| REQUIRED ACTION |
Read the listing and extract each line that includes the word "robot".

| THE RECORDS |
--------------------

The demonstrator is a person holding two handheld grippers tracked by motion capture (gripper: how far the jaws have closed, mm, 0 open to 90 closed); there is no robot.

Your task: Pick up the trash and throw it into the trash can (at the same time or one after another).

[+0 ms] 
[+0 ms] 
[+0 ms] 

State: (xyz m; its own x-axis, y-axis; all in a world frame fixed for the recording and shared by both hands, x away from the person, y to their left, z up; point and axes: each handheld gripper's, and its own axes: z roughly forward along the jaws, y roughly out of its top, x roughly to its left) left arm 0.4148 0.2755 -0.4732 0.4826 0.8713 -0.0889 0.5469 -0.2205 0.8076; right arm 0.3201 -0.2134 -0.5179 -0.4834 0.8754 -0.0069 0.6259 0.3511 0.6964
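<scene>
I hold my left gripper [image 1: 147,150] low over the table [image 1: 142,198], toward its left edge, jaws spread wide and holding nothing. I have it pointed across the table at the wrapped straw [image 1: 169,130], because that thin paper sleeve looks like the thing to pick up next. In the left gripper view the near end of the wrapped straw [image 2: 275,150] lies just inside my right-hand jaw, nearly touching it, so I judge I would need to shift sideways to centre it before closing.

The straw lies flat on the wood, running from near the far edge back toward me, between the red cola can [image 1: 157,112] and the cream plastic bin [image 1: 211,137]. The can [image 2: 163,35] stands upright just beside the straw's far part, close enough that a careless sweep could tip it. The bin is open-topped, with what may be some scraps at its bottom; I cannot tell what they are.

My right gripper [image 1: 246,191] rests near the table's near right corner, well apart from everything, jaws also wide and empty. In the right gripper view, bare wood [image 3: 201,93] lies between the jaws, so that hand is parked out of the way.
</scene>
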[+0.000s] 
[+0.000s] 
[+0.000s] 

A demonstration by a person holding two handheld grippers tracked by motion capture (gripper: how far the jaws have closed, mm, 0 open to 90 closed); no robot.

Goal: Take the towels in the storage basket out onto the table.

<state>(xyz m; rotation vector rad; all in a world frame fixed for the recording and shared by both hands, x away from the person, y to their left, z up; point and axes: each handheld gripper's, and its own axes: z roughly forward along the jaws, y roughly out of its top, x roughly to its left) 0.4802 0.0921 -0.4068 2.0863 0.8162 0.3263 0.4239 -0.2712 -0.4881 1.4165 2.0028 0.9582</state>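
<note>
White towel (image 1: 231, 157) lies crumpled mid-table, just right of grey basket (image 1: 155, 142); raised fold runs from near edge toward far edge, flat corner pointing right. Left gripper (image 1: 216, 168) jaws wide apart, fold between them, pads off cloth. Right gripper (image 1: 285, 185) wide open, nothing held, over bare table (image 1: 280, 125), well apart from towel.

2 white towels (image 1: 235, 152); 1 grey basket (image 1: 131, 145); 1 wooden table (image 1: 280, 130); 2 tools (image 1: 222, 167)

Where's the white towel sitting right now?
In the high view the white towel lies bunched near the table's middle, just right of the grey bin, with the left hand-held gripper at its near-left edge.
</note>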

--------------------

| RESPONSE |
The demonstrator is a person holding two handheld grippers tracked by motion capture (gripper: how far the jaws have closed, mm, 0 open to 90 closed); there is no robot.
A demonstration by a person holding two handheld grippers tracked by motion capture (gripper: how far the jaws have closed, mm, 0 open to 90 closed); no robot.

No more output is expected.